Cluster Size and Autoscaling

When you create a cluster, you can either provide a fixed number of workers for the cluster or provide a minimum and maximum number of workers for the cluster.

When you provide a fixed size cluster, Databricks ensures that your cluster has the specified number of workers. When you provide a range for the number of workers, Databricks chooses the appropriate number of workers required to run your job. This is referred to as autoscaling.

With autoscaling, Databricks dynamically reallocates workers to account for the characteristics of your job. Certain parts of your pipeline may be more computationally demanding than others, and Databricks automatically adds additional workers during these phases of your job (and removes them when they’re no longer needed).
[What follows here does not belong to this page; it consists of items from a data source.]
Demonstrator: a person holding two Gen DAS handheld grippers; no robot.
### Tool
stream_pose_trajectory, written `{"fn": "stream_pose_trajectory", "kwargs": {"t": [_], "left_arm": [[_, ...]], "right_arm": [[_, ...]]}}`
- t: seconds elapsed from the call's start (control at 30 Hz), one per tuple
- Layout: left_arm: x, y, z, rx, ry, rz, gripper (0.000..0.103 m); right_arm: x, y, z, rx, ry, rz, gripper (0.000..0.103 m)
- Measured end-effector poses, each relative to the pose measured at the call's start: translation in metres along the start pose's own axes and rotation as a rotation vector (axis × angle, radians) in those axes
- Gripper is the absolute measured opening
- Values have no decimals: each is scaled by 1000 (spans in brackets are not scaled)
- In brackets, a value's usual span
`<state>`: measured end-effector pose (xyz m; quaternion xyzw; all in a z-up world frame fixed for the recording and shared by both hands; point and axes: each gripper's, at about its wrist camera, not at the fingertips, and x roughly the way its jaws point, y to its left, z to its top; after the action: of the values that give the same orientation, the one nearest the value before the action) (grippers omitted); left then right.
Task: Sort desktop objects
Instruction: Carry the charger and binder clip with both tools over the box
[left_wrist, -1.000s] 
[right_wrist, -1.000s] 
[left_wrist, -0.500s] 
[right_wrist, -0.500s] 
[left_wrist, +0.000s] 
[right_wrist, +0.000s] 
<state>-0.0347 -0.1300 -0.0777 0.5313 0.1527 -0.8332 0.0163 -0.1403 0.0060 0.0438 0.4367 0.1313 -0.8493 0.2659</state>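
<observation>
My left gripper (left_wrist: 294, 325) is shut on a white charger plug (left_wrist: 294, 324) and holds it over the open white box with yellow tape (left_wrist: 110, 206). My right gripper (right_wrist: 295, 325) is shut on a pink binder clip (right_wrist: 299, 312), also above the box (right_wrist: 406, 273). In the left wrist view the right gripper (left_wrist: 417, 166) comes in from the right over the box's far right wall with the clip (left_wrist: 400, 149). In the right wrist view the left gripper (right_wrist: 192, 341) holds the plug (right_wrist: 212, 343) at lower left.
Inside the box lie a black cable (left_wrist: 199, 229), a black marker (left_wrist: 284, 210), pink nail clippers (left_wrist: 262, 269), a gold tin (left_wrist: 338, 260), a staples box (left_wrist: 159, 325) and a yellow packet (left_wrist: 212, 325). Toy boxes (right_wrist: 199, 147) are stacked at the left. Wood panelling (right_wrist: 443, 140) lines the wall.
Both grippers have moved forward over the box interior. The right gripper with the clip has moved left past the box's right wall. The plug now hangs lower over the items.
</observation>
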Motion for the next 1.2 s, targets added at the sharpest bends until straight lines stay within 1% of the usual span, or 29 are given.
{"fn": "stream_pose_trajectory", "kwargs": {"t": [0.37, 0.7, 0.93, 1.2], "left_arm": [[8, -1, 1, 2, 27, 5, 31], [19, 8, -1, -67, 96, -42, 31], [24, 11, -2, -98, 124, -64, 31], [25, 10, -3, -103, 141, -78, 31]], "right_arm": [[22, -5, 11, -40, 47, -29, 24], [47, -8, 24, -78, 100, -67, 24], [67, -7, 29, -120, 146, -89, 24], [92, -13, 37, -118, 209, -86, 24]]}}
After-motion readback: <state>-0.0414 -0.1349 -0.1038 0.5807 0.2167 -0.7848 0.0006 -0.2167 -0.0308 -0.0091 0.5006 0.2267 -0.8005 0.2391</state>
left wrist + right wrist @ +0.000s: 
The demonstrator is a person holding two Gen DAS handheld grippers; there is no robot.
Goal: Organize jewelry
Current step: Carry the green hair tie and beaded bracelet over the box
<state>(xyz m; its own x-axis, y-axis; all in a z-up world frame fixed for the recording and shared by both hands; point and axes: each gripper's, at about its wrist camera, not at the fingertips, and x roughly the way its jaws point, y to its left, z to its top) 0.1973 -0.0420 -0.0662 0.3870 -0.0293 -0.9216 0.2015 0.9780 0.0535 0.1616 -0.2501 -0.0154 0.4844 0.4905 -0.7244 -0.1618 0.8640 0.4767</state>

Autoscaling makes it easier to achieve high cluster utilization, because you don’t need to provision the cluster to match a workload. This applies especially to workloads whose requirements change over time (like exploring a dataset during the course of a day), but it can also apply to a one-time shorter workload whose provisioning requirements are unknown. Autoscaling thus offers two advantages:

  • Workloads can run faster compared to a constant-sized under-provisioned cluster.
  • Autoscaling clusters can reduce overall costs compared to a statically-sized cluster.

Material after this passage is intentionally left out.